O yeşiller ki alıp başka bir yolculuğa çıkardı beni, çocukluğumda gezdirdi. Sakar Yokuşu’na geldiğimizde ata memleketimiz Fethiye’ye gidişlerimizi hatırlattı. Tırmanışlarda tek kapılı Anadol’umuz en az üç kere su kaynatırdı. Farklı rengiyle Bodrum’da her yerde tanınan düldülümüz hem bizim hem de aracı olmayan komşularımız için çok kıymetliydi.

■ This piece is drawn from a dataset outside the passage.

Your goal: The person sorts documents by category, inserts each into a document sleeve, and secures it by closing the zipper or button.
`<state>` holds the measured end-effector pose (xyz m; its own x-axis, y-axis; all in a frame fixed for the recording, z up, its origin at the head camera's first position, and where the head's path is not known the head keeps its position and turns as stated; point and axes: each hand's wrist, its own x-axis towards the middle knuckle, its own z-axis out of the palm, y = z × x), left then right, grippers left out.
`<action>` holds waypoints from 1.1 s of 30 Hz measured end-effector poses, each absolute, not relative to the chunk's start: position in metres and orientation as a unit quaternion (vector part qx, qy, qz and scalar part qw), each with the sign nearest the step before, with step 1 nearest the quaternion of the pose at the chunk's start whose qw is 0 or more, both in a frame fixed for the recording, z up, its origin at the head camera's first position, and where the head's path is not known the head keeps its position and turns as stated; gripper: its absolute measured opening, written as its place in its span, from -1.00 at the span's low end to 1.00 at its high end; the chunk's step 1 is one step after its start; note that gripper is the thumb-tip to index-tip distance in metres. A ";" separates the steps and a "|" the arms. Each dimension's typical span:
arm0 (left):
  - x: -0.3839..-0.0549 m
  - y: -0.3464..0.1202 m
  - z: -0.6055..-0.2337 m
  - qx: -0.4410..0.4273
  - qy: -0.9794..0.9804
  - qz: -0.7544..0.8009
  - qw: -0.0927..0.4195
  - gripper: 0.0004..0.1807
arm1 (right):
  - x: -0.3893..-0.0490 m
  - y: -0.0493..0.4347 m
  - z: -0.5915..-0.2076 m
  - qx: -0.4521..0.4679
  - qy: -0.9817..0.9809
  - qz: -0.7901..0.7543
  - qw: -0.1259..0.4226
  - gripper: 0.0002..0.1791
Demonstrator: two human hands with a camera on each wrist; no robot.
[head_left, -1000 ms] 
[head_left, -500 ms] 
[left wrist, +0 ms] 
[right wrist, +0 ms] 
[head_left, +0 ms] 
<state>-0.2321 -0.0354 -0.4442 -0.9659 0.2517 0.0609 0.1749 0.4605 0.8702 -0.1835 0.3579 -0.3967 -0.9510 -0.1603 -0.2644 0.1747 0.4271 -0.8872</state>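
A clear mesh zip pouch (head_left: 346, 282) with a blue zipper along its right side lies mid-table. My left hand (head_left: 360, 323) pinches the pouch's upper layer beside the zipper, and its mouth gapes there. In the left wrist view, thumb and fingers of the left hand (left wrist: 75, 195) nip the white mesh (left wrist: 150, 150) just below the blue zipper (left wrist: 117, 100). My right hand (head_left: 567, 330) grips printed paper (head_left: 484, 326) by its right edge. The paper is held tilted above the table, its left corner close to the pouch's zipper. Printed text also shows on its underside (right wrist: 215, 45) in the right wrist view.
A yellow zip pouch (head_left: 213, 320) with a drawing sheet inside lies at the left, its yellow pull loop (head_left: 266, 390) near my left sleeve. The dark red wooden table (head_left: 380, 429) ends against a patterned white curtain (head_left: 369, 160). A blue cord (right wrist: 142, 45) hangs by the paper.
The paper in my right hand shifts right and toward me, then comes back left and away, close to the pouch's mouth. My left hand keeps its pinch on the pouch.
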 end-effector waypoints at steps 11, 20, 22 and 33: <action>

Onun kadar değerli bir başka varlığımız da televizyonumuzdu o yıllarda. Biz ikinciydik mahallede televizyon sahibi olan; ilki Alamanyalı Mehmet Amcalar’dı. Keleş Çıkmazına açılan pencerelerinden televizyonu izleyebilmek için kuyu başına tırmanırdım. Bizim de siyah beyazımız olduğunda kurtulmuştum hafif utandığım bu durumdan. Salonumuzun başköşesine yerleştiği gün bir bayramdı benim için. Dallas’ı seyretmek üzere koşarak evimize gelenler artmış; Hatça Yenge, Kübra Anne, Fatma Hala’nın adresi değişmişti. Mahallenin hayat kutusu artık bizim evin içindeydi!
Evet, arabamız ve televizyonumuz mahalledeki itibarlarımızdı ama asıl farklılığımız evimize her sabah giren kırmızı başlıklı gazetemizdi. Ancak bunu ve kitaplarımızın varlığından kaynaklı zenginliğimizi sonraları anladım. Keşke onları da ortak kullanabilseydik komşularımızla; boş gönderilmeyen tabaklarına sayfalarını kokladıklarımızdan koysaydık. Bırakın okuma tembellerini, iletişim tembelleriyle dolu bir zamanda yaşayınca o günleri özler, çareyi geçmişinde arar oluyor insan.
Çocukluğumun mekânlarından lüks aracımızın ön koltuğuna döndüğümde yolu henüz yarılamamıştık. 670 rakımdan bütünüyle görünen körfezin ismine uygun güzelliğini kaçırmamak gerekirdi. Gök ve ovanın yakışarak birleştiği uçsuz bucaksızlığı içime çektim. Bu muhteşem manzaralı yolda acelesi olanları anlamak, gerçekten zordu! Artık bol tırmanma şeritli Sakar’ı son sürat çıkan trafik, kara yollarında üstün ilerleyen ülkemizin bu en gelişmiş bölgesinde bile hâlâ neden yüzlerce kurban verdiğimizi açıklıyordu.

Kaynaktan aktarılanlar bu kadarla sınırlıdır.